TASK GOAL
Give back every entry precisely as written, without any of the images.

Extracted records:
▬▬▬▬▬▬▬▬▬▬
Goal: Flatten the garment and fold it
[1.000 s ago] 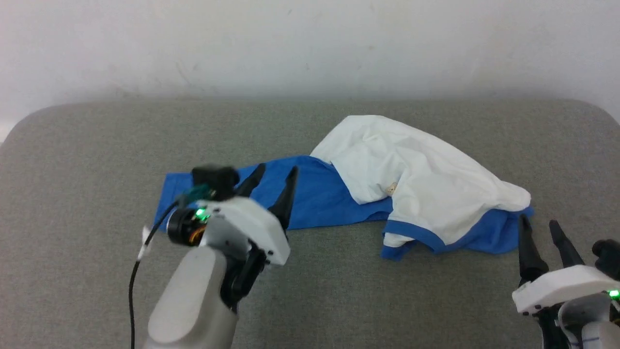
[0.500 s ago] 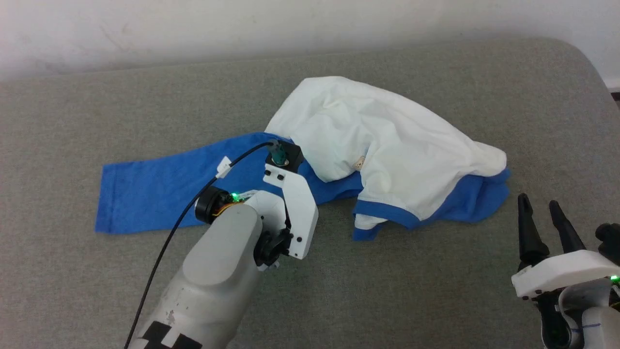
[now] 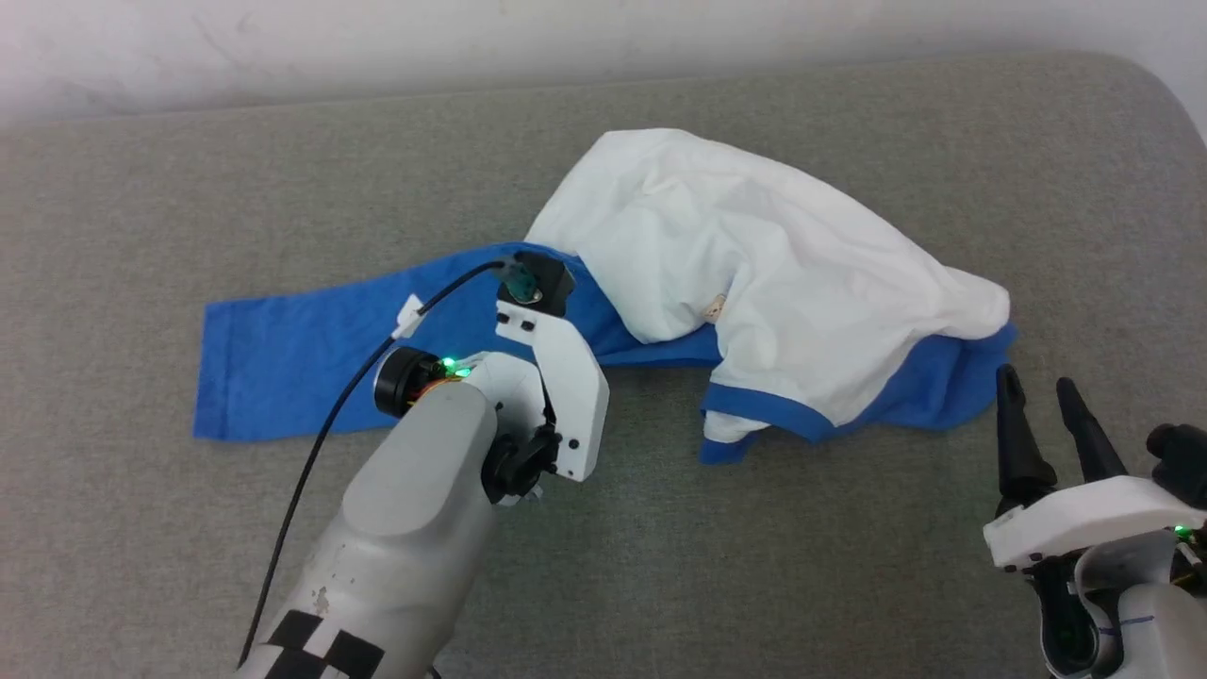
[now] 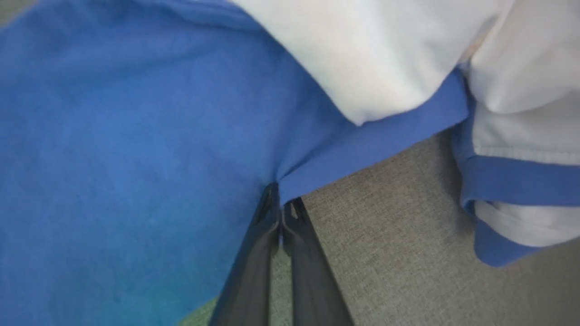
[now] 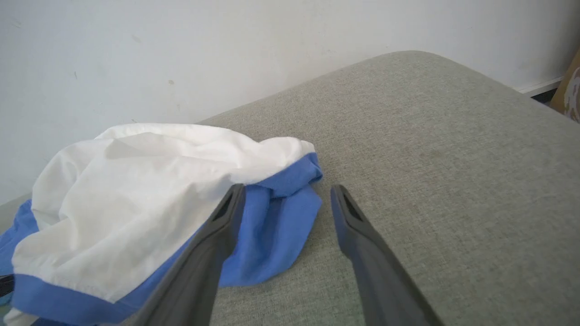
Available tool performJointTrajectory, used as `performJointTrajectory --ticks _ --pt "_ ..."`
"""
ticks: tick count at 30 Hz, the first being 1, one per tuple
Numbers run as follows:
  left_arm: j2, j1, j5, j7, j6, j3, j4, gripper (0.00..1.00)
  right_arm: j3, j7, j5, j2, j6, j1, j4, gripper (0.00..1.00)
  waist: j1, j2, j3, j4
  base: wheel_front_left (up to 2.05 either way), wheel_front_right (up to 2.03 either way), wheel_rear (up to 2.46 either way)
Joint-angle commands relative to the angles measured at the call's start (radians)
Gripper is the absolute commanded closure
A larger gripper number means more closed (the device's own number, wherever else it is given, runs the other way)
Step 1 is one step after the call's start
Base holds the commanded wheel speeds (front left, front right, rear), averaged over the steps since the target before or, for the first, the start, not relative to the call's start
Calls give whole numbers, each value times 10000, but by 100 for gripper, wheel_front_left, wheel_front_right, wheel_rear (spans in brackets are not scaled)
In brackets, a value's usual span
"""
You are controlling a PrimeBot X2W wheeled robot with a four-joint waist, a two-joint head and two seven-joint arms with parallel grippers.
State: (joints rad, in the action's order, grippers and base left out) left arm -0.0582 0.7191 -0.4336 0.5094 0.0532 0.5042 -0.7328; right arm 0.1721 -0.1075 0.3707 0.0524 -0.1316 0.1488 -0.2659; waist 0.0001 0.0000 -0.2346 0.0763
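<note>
The garment (image 3: pixel 783 273) lies crumpled on the grey cushion: a white bunched body to the right and a long blue sleeve (image 3: pixel 302 358) stretched flat to the left. A small tan print shows on the white part. My left gripper (image 4: pixel 278 199) is shut on the near edge of the blue fabric (image 4: pixel 136 136), close to where the white body begins. In the head view its white wrist (image 3: pixel 556 377) hides the fingers. My right gripper (image 3: pixel 1037 391) stands open just short of the garment's right blue end (image 5: pixel 272 217), touching nothing.
The grey padded surface (image 3: pixel 849 566) runs wide in front of the garment and to both sides. A pale wall (image 5: pixel 226 54) rises behind it. The cushion's rounded right corner (image 5: pixel 476 81) is near my right arm. A black cable (image 3: pixel 311 471) trails from my left wrist.
My left gripper came down from above the blue sleeve and shut on its near edge. The head camera tilted down, shifting the picture. My right gripper stayed open in place.
</note>
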Motion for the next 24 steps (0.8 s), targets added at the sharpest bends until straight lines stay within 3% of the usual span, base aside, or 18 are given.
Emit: performJointTrajectory --ticks 1,6,9,17,18,23,24 --pt "-17 -371 -226 -106 124 -110 -79 100 -19 -32 25 -22 9 91 -59 0 -1 0 195 -222 0 0 0" --pt "-414 -741 -1117 -878 94 -1170 1177 100 -13 -42 8 -22 9 -88 -235 0 -1 0 592 -617 0 0 0" --pt "-988 -1422 -1613 -1080 -214 -1969 2399 100 20 -46 -23 -22 9 -190 -321 0 -1 0 853 -844 0 0 0" --pt "-2589 -4002 -2113 -1191 -2304 -4364 5604 100 85 11 -109 -22 9 -414 -430 0 -1 0 1406 -1439 0 0 0" --pt "-2589 -4002 -2113 -1191 -2304 -4364 5604 100 85 11 -109 -22 9 -414 -430 0 -1 0 1406 -1439 0 0 0" --pt "-2751 -5469 -2138 -1151 -3616 -5354 6330 100 -85 7 -27 -22 9 -429 -499 0 -1 0 1587 -1570 0 0 0" --pt "-2688 -5673 -2234 -1085 -3719 -5440 6346 93 -132 5 -9 -22 9 -424 -523 0 -1 0 1607 -1577 0 0 0"
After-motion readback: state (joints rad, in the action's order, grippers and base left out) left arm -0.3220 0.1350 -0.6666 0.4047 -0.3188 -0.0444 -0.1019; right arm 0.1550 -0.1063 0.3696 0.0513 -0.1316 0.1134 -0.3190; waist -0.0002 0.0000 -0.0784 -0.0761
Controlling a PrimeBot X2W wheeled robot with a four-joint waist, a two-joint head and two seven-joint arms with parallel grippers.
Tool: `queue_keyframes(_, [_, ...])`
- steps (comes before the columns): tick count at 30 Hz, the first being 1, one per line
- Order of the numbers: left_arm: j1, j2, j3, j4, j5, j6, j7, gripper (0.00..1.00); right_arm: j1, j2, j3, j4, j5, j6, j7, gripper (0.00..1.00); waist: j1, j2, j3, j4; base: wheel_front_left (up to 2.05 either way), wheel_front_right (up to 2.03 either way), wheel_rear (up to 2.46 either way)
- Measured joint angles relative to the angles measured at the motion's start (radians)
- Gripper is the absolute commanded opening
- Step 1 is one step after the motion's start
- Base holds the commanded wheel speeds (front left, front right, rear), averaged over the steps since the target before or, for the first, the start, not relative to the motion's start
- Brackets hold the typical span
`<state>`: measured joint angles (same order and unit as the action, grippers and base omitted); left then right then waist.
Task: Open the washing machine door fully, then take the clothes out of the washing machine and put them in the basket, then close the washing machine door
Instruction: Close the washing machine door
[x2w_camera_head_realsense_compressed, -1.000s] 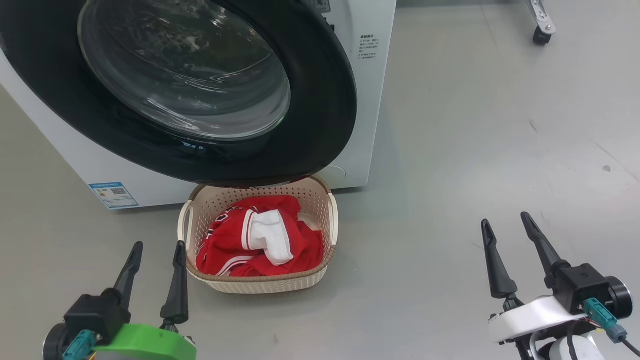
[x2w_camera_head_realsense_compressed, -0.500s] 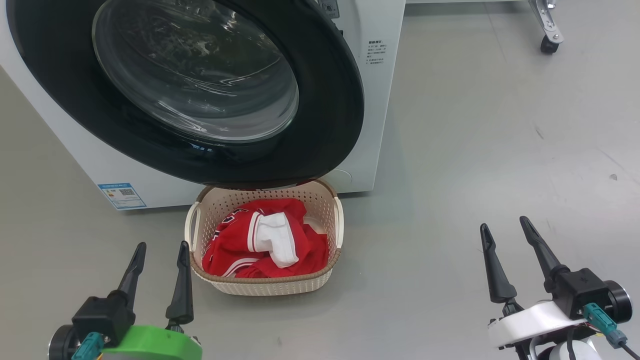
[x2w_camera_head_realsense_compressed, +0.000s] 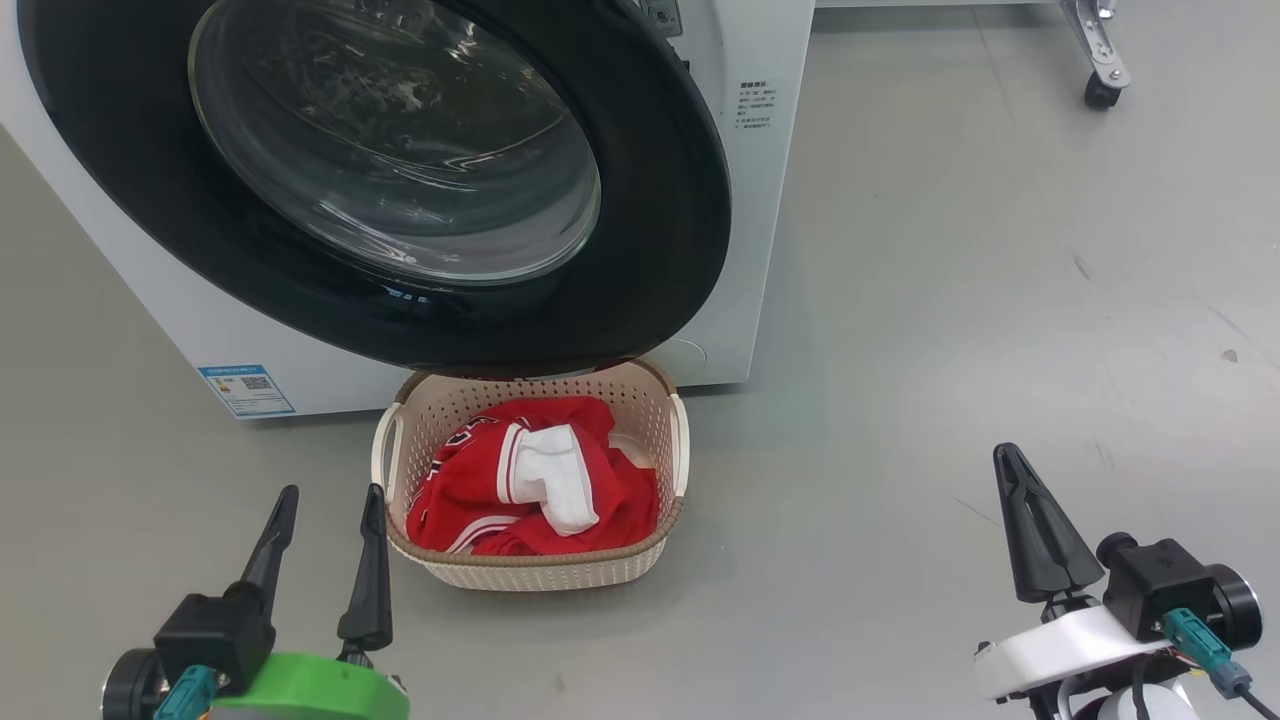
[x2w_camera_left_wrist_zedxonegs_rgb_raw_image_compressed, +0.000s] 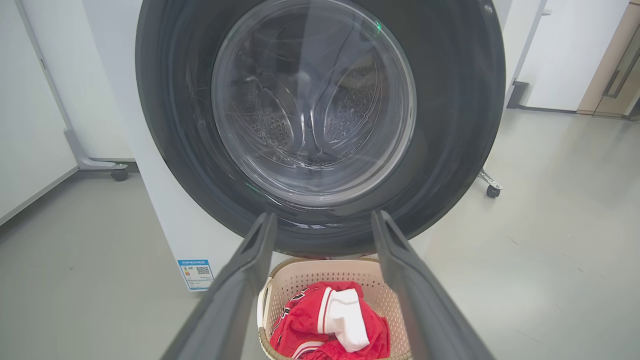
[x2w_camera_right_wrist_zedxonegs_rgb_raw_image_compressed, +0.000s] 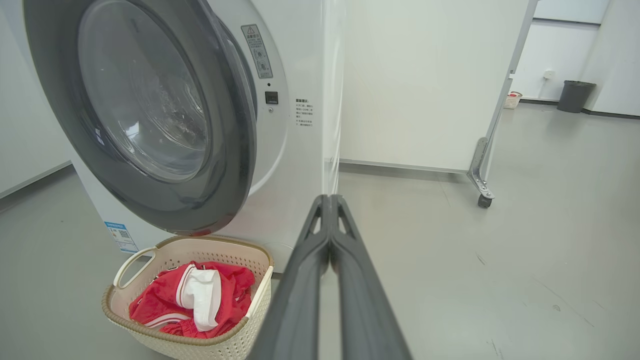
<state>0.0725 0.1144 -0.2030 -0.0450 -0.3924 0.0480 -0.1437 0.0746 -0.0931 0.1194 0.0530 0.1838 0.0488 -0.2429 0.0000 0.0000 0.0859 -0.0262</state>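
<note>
Left gripper (x2w_camera_head_realsense_compressed: 332, 492) at the near left, fingers spread wide and holding nothing, pointing away toward the machine. Past its left finger, the small blue label (x2w_camera_head_realsense_compressed: 245, 390) sits low on the white front. Moving right: the washing machine door (x2w_camera_head_realsense_compressed: 660, 200) hangs big and black above everything, glass bowl in its middle. From the right wrist view its right-hand rim looks to stand a little proud of the washing machine (x2w_camera_right_wrist_zedxonegs_rgb_raw_image_compressed: 300, 150), with the latch slot uncovered beside it. So I'd call it swung nearly home but not latched.

Directly under that rim sits the basket (x2w_camera_head_realsense_compressed: 540, 575), just right of the left gripper's right finger, its long axis running near to far. The clothes (x2w_camera_head_realsense_compressed: 480, 490) are piled inside, red with a white panel on top. That part looks done.

The door's bottom edge overhangs the basket's far rim. They sit very close, and whether they touch I can't tell.

Further right, open grey floor (x2w_camera_head_realsense_compressed: 950, 300), plenty of room, with a castor (x2w_camera_head_realsense_compressed: 1098, 95) well off at the far right. Then the right gripper (x2w_camera_head_realsense_compressed: 1008, 460) at the near right, fingers pressed together into one point, nothing between them.

The door's free edge lies far and left of it. It seems the nearer arm for the final push, and should press high, clear of the basket.
</note>
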Motion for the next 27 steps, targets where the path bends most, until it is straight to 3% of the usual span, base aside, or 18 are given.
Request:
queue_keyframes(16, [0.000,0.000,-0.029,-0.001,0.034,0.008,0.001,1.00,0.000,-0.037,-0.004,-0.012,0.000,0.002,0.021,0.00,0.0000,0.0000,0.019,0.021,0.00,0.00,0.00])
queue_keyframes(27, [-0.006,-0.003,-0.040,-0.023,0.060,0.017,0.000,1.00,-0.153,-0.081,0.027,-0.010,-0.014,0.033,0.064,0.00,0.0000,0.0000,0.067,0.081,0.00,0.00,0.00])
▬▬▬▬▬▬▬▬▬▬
EXERCISE RESULT
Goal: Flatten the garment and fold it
[1.000 s ago] 
[0.500 s ago] 
[now] 
[now] 
[now] 
Available tool performJointTrajectory, used as `performJointTrajectory --ticks _ --pt "_ ..."`
"""
ticks: tick count at 30 Hz, the first being 1, one per tuple
Numbers run as follows:
  left_arm: j2, j1, j5, j7, j6, j3, j4, gripper (0.00..1.00)
  right_arm: j3, j7, j5, j2, j6, j1, j4, gripper (0.00..1.00)
  waist: j1, j2, j3, j4
  base: wheel_front_left (up to 2.05 either way), wheel_front_right (up to 2.03 either way), wheel_rear (up to 2.46 either way)
Joint-angle commands relative to the angles measured at the call's start (radians)
Gripper is the absolute commanded closure
A larger gripper number means more closed (the device's own number, wherever else it is given, runs the other way)
Step 1 is one step after the call's start
Base holds the commanded wheel speeds (front left, front right, rear), averaged over the steps since the target before or, for the first, the start, not relative to the call's start
Calls give whole numbers, each value times 10000, but by 100 for gripper, wheel_front_left, wheel_front_right, wheel_rear (spans in brackets are not scaled)
In brackets, a value's usual span
"""
You are controlling a PrimeBot X2W wheeled robot with a four-joint waist, a two-joint head and two seven-joint arms with parallel grippers.
State: (joints rad, in the action's order, grippers and base left out) left arm -0.0582 0.7191 -0.4336 0.5094 0.0532 0.5042 -0.7328; right arm 0.1721 -0.1075 0.3707 0.0524 -0.1316 0.1488 -0.2659; waist 0.0001 0.0000 -0.2346 0.0763
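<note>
The garment (image 3: pixel 783 273) lies crumpled on the grey cushion: a white bunched body to the right and a long blue sleeve (image 3: pixel 302 358) stretched flat to the left. A small tan print shows on the white part. My left gripper (image 4: pixel 278 199) is shut on the near edge of the blue fabric (image 4: pixel 136 136), close to where the white body begins. In the head view its white wrist (image 3: pixel 556 377) hides the fingers. My right gripper (image 3: pixel 1037 391) stands open just short of the garment's right blue end (image 5: pixel 272 217), touching nothing.
The grey padded surface (image 3: pixel 849 566) runs wide in front of the garment and to both sides. A pale wall (image 5: pixel 226 54) rises behind it. The cushion's rounded right corner (image 5: pixel 476 81) is near my right arm. A black cable (image 3: pixel 311 471) trails from my left wrist.
My left gripper came down from above the blue sleeve and shut on its near edge. The head camera tilted down, shifting the picture. My right gripper stayed open in place.
</note>
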Motion for the next 24 steps (0.8 s), targets added at the sharpest bends until straight lines stay within 3% of the usual span, base aside, or 18 are given.
Emit: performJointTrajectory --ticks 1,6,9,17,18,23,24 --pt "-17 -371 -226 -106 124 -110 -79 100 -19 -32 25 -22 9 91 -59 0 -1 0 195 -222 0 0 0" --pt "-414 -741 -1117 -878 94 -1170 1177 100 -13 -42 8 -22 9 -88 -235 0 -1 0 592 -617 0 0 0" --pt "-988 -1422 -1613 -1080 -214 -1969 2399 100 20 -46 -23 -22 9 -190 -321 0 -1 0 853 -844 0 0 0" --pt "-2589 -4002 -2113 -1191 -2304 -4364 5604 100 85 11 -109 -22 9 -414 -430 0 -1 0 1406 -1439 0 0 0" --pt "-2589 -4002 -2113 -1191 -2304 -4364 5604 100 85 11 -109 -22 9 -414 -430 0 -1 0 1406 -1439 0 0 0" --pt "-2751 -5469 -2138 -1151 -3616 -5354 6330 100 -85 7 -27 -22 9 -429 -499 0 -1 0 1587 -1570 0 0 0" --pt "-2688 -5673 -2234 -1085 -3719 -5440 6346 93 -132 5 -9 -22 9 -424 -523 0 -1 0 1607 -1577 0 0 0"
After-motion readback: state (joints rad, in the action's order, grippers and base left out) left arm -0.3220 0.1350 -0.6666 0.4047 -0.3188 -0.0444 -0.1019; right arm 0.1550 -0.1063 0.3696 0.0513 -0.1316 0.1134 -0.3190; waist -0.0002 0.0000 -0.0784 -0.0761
Controlling a PrimeBot X2W wheeled robot with a four-joint waist, a two-joint head and two seven-joint arms with parallel grippers.
Tool: `queue_keyframes(_, [_, ...])`
- steps (comes before the columns): tick count at 30 Hz, the first being 1, one per line
- Order of the numbers: left_arm: j1, j2, j3, j4, j5, j6, j7, gripper (0.00..1.00); right_arm: j1, j2, j3, j4, j5, j6, j7, gripper (0.00..1.00); waist: j1, j2, j3, j4; base: wheel_front_left (up to 2.05 either way), wheel_front_right (up to 2.03 either way), wheel_rear (up to 2.46 either way)
- Measured joint angles relative to the angles measured at the motion's start (radians)
- Gripper is the absolute commanded opening
- Step 1 is one step after the motion's start
- Base holds the commanded wheel speeds (front left, front right, rear), averaged over the steps since the target before or, for the first, the start, not relative to the motion's start
- Brackets hold the typical span
`<state>`: measured joint angles (same order and unit as the action, grippers and base omitted); left then right then waist.
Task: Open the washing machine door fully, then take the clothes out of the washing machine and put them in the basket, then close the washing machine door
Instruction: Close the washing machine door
[x2w_camera_head_realsense_compressed, -1.000s] 
[x2w_camera_head_realsense_compressed, -0.500s] 
[x2w_camera_head_realsense_compressed, +0.000s] 
[x2w_camera_left_wrist_zedxonegs_rgb_raw_image_compressed, +0.000s] 
[x2w_camera_right_wrist_zedxonegs_rgb_raw_image_compressed, +0.000s] 
<state>0.0725 0.1144 -0.2030 -0.0450 -0.3924 0.0480 -0.1437 0.0746 -0.0931 0.1194 0.0530 0.1838 0.0488 -0.2429 0.0000 0.0000 0.0859 -0.0262</state>
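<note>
Left gripper (x2w_camera_head_realsense_compressed: 332, 492) at the near left, fingers spread wide and holding nothing, pointing away toward the machine. Past its left finger, the small blue label (x2w_camera_head_realsense_compressed: 245, 390) sits low on the white front. Moving right: the washing machine door (x2w_camera_head_realsense_compressed: 660, 200) hangs big and black above everything, glass bowl in its middle. From the right wrist view its right-hand rim looks to stand a little proud of the washing machine (x2w_camera_right_wrist_zedxonegs_rgb_raw_image_compressed: 300, 150), with the latch slot uncovered beside it. So I'd call it swung nearly home but not latched.

Directly under that rim sits the basket (x2w_camera_head_realsense_compressed: 540, 575), just right of the left gripper's right finger, its long axis running near to far. The clothes (x2w_camera_head_realsense_compressed: 480, 490) are piled inside, red with a white panel on top. That part looks done.

The door's bottom edge overhangs the basket's far rim. They sit very close, and whether they touch I can't tell.

Further right, open grey floor (x2w_camera_head_realsense_compressed: 950, 300), plenty of room, with a castor (x2w_camera_head_realsense_compressed: 1098, 95) well off at the far right. Then the right gripper (x2w_camera_head_realsense_compressed: 1008, 460) at the near right, fingers pressed together into one point, nothing between them.

The door's free edge lies far and left of it. It seems the nearer arm for the final push, and should press high, clear of the basket.
</note>
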Motion for the next 27 steps, targets where the path bends most, until it is straight to 3% of the usual span, base aside, or 18 are given.
Request:
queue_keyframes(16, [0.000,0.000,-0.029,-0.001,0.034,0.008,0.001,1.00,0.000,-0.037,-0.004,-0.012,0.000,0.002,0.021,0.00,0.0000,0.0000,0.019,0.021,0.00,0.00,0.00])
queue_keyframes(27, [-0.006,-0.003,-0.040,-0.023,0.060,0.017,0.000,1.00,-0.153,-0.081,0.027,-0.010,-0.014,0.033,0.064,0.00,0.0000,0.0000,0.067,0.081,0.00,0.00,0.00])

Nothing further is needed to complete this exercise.